Exercise goal: Search the data below for the string "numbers" and copy all lines where it shows up.

Given data:
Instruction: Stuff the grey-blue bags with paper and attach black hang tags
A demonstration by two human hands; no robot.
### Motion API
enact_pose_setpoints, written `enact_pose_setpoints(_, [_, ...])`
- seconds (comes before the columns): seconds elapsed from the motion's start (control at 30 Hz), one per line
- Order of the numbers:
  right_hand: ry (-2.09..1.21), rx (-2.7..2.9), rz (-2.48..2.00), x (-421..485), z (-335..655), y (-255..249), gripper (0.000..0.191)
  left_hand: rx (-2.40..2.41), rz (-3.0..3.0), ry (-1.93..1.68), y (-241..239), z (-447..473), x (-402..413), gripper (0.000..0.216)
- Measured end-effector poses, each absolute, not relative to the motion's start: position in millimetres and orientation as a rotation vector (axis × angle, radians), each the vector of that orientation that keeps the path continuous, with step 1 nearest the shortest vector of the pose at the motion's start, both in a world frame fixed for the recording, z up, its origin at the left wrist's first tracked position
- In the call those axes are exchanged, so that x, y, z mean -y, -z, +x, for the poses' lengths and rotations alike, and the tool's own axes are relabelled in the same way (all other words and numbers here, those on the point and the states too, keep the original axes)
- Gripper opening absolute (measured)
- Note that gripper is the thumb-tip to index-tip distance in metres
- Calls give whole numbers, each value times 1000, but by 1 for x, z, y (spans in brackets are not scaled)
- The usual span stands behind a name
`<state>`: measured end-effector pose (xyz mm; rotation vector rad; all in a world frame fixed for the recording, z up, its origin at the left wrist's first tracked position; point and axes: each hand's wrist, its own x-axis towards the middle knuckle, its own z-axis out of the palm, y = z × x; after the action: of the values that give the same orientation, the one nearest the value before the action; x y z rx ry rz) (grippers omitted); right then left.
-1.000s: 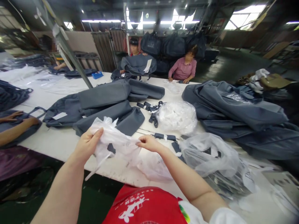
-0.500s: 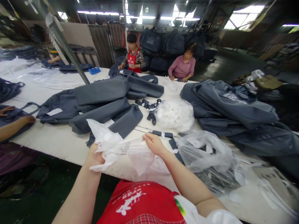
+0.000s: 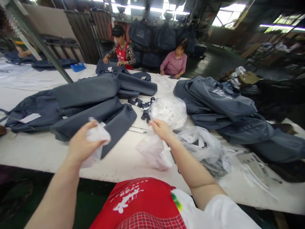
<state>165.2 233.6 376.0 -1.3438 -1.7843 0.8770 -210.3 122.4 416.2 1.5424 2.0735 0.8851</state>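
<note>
My left hand is closed on a crumpled piece of white plastic, held above the table's near side, in front of a pile of dark grey bags. Some of that plastic hangs below the fingers. My right hand pinches the top of a thin, see-through plastic bag, which droops over the white table. A gap separates the two pieces of plastic. Just beyond my right hand sits a clear bag of white pieces, with dark straps beside it.
More dark grey bags are heaped on the right. An open clear plastic bag lies near my right forearm. Two people, one in a red apron and one in a pink shirt, work across the table. A metal post rises at left.
The white plastic stretched between my hands is now in two separate pieces, one in each hand. My left hand has moved left and up. The view has shifted to the right.
</note>
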Motion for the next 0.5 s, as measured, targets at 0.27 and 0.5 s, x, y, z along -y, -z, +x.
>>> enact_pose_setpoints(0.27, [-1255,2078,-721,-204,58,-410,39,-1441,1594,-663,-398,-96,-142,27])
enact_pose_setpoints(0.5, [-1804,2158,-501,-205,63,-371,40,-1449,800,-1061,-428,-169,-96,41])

Exercise response:
- Order of the numbers:
- In the call those axes are exchanged, so that x, y, z mean -y, -z, +x, for the poses' lengths and rotations alike, and the tool's own axes are relabelled in the same way (all other words and numbers here, those on the point and the states too, keep the original axes)
- Calls give whole numbers, each value times 1000, but by 1 for x, z, y (spans in brackets are not scaled)

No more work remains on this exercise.